Mon fils de 12 ans a plongé dans les aventures de la liseuse et y est resté plusieurs semaines. Ça a commencé un jour dans le cabinet de notre médecin généraliste (j’en parle un peu dans une newsletter publiée le 21 mai, Docteur, un livre !).
“je crois que ça te plairait Arthur !”
Par chance, c’est le médecin qui l’a dit, la série était déjà complète, sortie en poche contrairement à notre médecin qui avait dû attendre la sortie de chaque tome… et qui a dit à mon fils qu’il la relirait pour pouvoir le faire d’une traite.
Bref, eux, ils y sont arrivés. Pas moi. Je n’ai même pas envie d’en connaître le dénouement… c’est un peu bizarre quand on y pense ? Je me sens exclue de leur cercle, celui des lecteurs de La passe-miroir.
J’ai vraiment essayé. J’ai vraiment pas réussi.
Pourtant, du même auteur, je me suis délectée du texte de Ici et seulement ici. Une écriture tout à fait vertigineuse, qui m’a hantée longtemps et après laquelle je me suis dit qu’il me faudrait un jour y revenir.
Je n’ai peut-être pas dit mon dernier mot quant au tome 4 de La passe-miroir. En effet, je viens de découvrir qu’il existe la version audio, il se pourrait donc que mon abandon n’en soit pas un…
Mais quand même, il me reste ce goût amer dans la bouche, et le commentaire de mon ado :
“et dire que moi j’ai réussi à le lire alors que j’avais 12 ans” 😛
Je n’ai pas eu de répartie sur le moment, mais aujourd’hui, je pourrai lui répondre :
“quand j’avais 12 ans, ce livre n’existait pas, même pas dans la tête de son auteure” 😛
Heureusement pour m’ôter cette amertume de la bouche, Hélène a laissé sur ma terrasse Ce qu’il reste d’horizon de Frédéric Perrot… ah mais quel récit poétique ! Merci Hélène, je n’ai pas envie qu’il se finisse ce texte, je le savoure comme un café aux mille saveurs… je me régale !
Il adorait ses parents. Joyeux, déjantés, imprévisibles, la vie à leurs côtés était un tourbillon de fantaisies. Jusqu'à cette nuit où ils ont couru vers la mer pour un bain de minuit, oubliant la falaise. Le chagrin causé par leur mort est immense. Désormais, son quotidien routinier lui semble dérisoire. Il décide de changer radicalement d'existence. (…)

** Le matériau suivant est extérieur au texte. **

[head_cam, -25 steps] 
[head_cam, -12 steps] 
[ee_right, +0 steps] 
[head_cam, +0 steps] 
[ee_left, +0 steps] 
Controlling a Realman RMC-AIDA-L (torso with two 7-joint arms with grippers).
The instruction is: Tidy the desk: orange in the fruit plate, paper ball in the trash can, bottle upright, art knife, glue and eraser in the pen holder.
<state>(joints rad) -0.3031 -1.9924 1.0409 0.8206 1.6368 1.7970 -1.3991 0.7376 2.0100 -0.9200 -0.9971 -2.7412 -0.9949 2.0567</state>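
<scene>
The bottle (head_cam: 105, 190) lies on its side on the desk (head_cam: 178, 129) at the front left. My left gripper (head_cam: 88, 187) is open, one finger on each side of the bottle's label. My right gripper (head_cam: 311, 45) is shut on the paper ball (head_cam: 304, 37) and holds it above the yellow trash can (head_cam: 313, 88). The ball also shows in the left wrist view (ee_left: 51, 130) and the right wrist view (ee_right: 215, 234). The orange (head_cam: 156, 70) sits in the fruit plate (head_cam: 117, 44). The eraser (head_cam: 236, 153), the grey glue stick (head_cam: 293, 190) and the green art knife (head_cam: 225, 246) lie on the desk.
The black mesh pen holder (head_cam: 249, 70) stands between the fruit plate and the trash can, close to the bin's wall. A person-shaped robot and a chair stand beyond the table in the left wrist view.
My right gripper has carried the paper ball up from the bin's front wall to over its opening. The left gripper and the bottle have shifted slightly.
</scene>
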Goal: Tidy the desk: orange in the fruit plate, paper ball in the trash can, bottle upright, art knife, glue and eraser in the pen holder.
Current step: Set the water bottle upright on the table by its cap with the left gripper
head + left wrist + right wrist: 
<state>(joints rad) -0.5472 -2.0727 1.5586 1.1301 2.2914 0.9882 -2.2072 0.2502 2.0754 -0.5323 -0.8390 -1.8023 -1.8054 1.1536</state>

Hélène a raison, ce n’est pas la peine de tout dévoiler en 4ème de couverture, c’est souvent trop, sachez que nous vous le recommandons. Un court récit, intense et poétique.
Je vous laisse je réfléchis à me télécharger la version audio du dernier tome de La passe-miroir… vous en pensez quoi ?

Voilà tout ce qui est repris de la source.